### REQUIRED ACTION
Among the entries below, count the lines that contain the word "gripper". Write down only the total.

Items from a dataset:
● ● ● ● ●

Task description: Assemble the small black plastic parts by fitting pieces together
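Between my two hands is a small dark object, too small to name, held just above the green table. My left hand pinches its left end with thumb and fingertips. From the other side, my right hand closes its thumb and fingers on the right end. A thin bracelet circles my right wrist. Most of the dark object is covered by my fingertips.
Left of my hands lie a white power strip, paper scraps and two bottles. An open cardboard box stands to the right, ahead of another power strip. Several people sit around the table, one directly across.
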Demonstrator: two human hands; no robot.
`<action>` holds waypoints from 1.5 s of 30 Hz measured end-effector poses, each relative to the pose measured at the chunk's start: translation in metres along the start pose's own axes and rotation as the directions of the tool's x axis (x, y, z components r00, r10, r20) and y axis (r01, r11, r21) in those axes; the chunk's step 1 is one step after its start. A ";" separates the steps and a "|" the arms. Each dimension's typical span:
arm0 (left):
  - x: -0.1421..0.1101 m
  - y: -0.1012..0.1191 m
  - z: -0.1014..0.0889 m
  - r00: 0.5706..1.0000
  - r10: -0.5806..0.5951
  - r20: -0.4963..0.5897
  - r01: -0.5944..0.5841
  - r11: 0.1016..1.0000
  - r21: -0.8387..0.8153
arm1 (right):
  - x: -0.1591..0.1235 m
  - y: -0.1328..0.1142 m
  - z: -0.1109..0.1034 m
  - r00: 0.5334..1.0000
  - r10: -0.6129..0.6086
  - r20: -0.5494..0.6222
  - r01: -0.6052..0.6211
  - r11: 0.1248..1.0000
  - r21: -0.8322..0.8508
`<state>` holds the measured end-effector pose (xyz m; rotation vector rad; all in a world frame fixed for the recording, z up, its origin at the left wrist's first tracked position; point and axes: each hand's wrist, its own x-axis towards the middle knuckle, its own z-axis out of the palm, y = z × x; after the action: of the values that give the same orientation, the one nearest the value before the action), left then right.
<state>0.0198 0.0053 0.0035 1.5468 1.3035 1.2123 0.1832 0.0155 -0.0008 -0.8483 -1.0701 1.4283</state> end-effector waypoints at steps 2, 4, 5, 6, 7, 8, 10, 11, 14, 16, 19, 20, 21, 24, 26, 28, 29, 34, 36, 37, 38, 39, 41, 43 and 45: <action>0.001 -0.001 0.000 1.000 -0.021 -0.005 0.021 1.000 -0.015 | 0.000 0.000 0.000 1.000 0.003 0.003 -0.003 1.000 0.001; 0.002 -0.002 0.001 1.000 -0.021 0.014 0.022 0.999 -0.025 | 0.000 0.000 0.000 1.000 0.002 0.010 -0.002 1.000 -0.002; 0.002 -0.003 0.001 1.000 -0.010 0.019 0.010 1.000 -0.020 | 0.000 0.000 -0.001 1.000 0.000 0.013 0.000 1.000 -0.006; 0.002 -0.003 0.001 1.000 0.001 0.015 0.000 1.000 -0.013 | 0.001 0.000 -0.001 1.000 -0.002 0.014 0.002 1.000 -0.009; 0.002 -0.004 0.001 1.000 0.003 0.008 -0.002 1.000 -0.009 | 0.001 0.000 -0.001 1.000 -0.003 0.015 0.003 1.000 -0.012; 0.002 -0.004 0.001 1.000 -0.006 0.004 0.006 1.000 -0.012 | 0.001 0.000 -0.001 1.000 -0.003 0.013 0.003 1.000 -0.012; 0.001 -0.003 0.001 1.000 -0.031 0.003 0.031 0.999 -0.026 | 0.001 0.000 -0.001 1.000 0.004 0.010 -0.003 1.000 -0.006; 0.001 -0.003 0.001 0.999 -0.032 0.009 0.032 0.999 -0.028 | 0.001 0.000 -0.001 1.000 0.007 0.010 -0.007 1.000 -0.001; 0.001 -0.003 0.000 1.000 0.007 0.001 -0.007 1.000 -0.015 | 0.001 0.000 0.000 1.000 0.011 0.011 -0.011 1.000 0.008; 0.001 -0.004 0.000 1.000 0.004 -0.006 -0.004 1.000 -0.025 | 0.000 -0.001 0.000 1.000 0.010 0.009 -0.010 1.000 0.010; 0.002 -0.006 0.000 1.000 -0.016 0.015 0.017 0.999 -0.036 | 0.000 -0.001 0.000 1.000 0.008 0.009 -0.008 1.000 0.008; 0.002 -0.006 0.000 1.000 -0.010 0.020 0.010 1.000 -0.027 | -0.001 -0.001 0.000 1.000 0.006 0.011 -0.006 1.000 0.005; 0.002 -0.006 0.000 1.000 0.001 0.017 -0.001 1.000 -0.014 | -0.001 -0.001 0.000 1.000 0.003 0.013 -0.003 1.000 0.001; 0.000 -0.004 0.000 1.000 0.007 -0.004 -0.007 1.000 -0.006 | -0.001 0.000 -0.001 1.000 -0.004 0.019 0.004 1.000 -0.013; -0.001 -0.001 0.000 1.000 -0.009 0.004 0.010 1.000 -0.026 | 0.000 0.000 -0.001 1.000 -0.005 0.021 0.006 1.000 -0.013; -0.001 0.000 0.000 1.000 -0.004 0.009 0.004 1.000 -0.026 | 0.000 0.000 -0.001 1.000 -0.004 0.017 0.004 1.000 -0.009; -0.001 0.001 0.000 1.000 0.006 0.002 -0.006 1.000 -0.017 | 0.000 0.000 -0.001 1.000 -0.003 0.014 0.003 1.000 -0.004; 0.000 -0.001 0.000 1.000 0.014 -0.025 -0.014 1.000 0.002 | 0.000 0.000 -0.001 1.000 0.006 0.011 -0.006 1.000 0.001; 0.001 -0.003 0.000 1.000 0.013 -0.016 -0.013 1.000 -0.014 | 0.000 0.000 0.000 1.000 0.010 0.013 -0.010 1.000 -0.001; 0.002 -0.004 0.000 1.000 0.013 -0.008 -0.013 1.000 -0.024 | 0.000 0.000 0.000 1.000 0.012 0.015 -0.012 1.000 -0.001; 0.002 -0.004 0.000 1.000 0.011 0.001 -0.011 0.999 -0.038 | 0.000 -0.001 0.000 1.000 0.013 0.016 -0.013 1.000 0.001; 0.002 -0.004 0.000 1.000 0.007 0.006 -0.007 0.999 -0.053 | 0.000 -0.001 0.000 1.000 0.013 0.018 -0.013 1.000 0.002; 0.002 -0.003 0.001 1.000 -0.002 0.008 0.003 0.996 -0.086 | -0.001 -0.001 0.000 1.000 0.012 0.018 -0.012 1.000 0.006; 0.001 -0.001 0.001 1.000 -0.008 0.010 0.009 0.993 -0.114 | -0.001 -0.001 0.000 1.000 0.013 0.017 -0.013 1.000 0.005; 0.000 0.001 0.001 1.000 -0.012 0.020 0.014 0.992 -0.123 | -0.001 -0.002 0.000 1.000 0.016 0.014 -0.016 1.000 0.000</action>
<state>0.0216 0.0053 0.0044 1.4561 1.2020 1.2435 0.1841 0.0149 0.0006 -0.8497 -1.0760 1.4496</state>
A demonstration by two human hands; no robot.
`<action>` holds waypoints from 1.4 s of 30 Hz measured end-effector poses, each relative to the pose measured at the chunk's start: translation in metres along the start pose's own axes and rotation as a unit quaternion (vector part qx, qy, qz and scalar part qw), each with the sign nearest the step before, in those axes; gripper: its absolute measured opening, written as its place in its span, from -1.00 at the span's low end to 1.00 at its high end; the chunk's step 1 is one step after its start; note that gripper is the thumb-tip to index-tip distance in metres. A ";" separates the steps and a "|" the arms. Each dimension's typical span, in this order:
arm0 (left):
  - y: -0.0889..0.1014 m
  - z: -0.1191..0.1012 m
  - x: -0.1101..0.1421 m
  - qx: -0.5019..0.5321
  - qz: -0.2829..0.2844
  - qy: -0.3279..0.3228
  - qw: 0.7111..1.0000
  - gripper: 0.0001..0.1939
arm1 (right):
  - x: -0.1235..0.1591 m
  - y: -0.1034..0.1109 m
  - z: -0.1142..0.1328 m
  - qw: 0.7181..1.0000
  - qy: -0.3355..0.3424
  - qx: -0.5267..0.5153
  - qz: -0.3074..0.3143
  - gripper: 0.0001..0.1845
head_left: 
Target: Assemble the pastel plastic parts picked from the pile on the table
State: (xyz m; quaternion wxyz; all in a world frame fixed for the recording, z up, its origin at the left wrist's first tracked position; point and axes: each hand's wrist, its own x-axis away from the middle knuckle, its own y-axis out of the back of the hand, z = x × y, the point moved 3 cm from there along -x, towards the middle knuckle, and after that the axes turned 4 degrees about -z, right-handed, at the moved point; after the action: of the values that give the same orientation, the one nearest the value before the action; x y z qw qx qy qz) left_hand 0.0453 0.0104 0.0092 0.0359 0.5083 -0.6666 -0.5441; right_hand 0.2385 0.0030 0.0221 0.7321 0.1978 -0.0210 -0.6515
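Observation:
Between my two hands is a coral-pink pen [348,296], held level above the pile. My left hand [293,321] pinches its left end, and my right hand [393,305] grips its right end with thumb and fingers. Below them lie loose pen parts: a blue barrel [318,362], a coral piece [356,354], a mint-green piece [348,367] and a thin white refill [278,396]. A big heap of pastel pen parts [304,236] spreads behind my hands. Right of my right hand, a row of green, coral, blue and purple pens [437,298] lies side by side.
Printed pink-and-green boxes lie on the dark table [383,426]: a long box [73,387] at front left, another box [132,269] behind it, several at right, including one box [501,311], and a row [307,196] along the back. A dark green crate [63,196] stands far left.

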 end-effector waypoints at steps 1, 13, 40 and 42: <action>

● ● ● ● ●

### TASK RESULT
3